**TO DO:** What is wanted is the full listing, word for word, without its pictures.

**PROVIDED DATA:**
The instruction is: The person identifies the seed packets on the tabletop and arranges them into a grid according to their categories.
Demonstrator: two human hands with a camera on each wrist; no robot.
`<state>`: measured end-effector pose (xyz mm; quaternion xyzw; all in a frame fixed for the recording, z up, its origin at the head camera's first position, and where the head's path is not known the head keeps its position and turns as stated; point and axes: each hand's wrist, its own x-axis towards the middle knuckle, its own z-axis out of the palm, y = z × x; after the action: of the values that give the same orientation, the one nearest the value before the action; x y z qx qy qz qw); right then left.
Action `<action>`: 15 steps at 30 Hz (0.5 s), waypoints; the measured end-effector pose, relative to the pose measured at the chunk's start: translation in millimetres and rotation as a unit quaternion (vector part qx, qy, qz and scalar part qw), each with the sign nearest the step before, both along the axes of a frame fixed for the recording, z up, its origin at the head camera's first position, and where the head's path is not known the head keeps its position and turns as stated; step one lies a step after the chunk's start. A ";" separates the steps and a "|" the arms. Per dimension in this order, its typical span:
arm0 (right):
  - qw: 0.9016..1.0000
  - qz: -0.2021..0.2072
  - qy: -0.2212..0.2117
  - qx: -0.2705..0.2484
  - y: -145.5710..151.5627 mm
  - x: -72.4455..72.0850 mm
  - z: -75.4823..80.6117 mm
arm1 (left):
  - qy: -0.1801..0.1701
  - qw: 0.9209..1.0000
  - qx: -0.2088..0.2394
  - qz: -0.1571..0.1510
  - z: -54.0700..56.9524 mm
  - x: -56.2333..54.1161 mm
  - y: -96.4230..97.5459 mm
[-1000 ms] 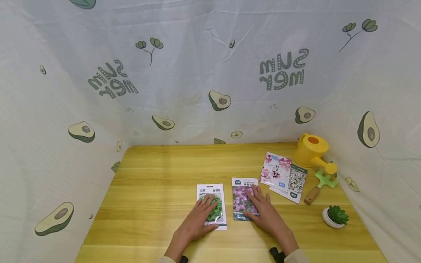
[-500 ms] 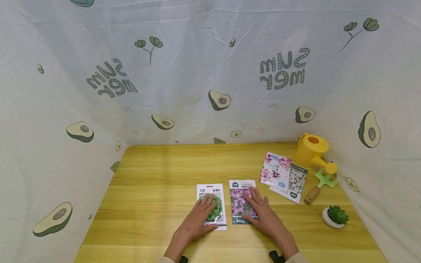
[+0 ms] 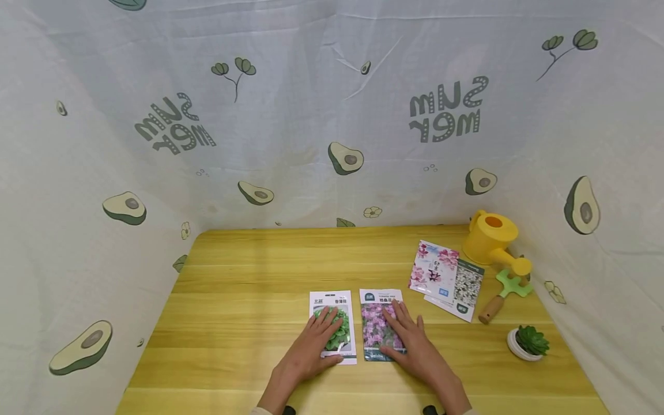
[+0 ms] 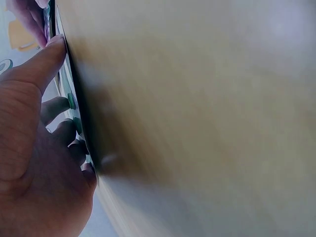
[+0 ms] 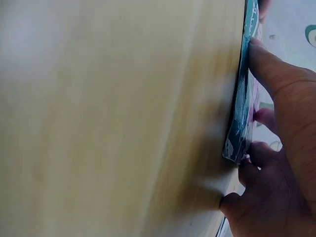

**SOLUTION TO THE EXERCISE:**
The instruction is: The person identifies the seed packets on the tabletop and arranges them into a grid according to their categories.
Demonstrator: two human hands with a camera on each wrist; no robot.
`<state>`: measured end-effector pose (xyz mm; quaternion xyzw; all in a frame fixed for the recording, z up, its origin at the head camera's first position, and where the head's path is not known the head keeps its position and turns as stated; point and axes: each hand's wrist, its own x-axis towards the middle knuckle, its own z-axis out of the palm, y = z × x; after the action: of the values that give the same orientation, the one nearest the value before the action; x y z qx qy qz qw); right then left.
Action `<action>`: 15 steps at 30 Hz (0.5 s), waypoints; the measured end-effector pose, relative to the pose measured at the chunk's start: translation in millimetres and rotation as a unit quaternion (vector part qx, qy, qz and scalar part qw), each with the sign nearest the step before, both along the axes of a frame fixed for the recording, z up, its origin at the head camera's first position, and where the head's path is not known the head keeps its position and turns as stated; step one lies a step after the chunk's start. A ";" separates the steps and a "|" the arms. Per dimension in this order, its typical span:
arm0 (right):
  - qw: 0.9016..1.0000
  - qz: -0.2021..0.2072
  - qy: -0.2212..0.2117
  - qx: -0.2705..0.2484
  - y: -145.5710..151.5627 mm
  - x: -72.4455..72.0850 mm
  - z: -75.4823..80.6117 mm
arm1 (left):
  - qy: -0.1801..0.1701
  - qw: 0.9209..1.0000
  - qx: -0.2088..0.2394
  - qz: -0.1571..0.1510
  - z: -54.0700..56.9524 mm
  - x: -56.2333..54.1161 mm
  - y: -96.4230..97.5459 mm
[-1000 ms] 
[-500 ms] 
[+0 ms] 
[+0 ms] 
[+0 ms] 

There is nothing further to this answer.